## INSTRUCTIONS TO FOLLOW
Determine the count of lines in the data below that include the word "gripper", and give nothing besides it.

## DATA BELOW
>>>

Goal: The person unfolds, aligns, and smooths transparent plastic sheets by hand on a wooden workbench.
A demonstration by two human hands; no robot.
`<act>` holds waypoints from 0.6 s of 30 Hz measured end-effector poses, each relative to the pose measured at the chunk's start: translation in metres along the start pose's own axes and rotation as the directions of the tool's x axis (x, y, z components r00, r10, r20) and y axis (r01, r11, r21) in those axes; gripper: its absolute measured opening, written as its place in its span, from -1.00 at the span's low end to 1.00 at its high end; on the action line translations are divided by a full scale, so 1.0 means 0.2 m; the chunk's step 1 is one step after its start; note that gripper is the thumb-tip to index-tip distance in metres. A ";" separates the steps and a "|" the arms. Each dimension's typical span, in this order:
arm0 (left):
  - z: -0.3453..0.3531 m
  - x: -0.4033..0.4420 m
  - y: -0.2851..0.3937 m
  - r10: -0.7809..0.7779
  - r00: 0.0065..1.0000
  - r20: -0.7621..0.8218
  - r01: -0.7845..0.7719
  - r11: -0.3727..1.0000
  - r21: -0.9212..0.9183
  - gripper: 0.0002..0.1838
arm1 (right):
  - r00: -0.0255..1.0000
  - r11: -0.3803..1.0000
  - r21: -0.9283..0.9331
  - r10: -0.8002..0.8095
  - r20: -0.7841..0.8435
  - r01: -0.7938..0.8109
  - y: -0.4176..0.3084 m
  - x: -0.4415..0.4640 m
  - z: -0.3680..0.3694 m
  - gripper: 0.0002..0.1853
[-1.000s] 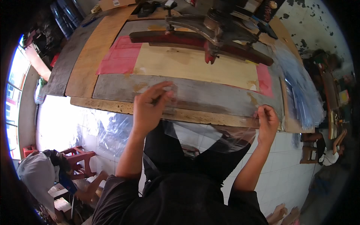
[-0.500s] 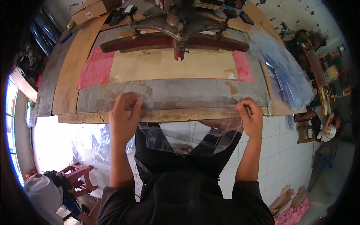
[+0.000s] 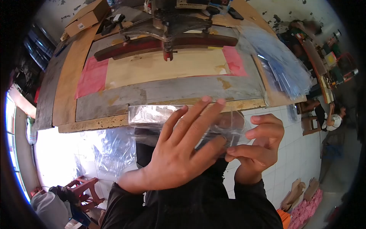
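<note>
A clear, shiny plastic sheet is bunched or folded at the table's front edge, above my lap. Across it reaches my left hand, palm down and open, fingers spread over the plastic. My right hand is at the sheet's right end, upper fingers loosely curled and apart. Its lower fingertips are pressed together at the plastic's edge near my left thumb. Part of the sheet is hidden under my left hand.
The worktable has a metal plate, a cream sheet with pink ends and a press bar above it. Clear plastic sheets are stacked at right. A cardboard box stands back left. A seated person is at far right.
The plastic, earlier stretched between both hands, is now gathered toward the right. My left hand has crossed over it and opened; my right hand has turned and moved down. The view has shifted.
</note>
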State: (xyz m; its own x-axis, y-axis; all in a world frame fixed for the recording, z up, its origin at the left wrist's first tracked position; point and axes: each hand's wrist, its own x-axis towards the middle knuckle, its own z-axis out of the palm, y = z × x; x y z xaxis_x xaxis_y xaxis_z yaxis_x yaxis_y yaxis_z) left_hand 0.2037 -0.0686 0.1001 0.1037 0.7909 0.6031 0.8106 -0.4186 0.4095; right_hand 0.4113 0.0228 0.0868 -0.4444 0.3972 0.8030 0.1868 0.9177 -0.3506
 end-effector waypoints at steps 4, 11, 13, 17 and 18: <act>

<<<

## RESULT OF THE EXERCISE
3